> [Problem]
Go through the data below and return each line where the string "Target" appears.

> [Data records]
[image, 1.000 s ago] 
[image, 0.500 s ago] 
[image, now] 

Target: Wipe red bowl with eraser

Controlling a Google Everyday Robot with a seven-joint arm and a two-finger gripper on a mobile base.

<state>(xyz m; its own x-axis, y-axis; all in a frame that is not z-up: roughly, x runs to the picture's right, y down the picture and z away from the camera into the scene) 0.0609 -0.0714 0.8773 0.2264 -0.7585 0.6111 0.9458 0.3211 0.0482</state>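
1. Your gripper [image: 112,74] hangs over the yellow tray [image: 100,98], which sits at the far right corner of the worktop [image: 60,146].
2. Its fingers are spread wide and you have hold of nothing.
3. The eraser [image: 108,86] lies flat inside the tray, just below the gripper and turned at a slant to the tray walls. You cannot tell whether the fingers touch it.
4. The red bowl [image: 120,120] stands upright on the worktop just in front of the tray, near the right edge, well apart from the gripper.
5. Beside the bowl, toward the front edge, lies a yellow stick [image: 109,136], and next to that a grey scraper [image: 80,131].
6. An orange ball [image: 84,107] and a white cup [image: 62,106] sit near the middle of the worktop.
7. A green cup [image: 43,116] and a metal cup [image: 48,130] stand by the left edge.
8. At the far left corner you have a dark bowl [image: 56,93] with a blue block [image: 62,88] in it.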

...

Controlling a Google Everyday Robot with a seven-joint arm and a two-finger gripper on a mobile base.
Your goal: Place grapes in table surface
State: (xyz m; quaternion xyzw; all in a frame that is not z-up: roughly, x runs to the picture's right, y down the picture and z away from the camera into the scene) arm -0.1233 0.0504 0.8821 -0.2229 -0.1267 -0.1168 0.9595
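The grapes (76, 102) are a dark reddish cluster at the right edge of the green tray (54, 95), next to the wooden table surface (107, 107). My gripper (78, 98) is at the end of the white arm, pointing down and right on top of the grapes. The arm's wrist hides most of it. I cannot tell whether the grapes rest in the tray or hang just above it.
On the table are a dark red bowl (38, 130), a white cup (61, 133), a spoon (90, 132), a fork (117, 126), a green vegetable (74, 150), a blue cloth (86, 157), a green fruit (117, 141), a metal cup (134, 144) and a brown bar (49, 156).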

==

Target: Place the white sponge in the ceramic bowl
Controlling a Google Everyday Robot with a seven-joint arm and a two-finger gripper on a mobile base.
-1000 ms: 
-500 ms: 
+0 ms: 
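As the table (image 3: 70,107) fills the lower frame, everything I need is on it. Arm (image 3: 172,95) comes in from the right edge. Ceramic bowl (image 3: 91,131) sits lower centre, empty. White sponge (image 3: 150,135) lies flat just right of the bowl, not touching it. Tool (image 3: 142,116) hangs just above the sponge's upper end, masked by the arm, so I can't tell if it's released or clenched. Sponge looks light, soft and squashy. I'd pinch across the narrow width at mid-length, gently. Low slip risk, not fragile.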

> [Written answer]
Target: Wipe red bowl with eraser
Target: Place the white sponge in the ceramic bowl

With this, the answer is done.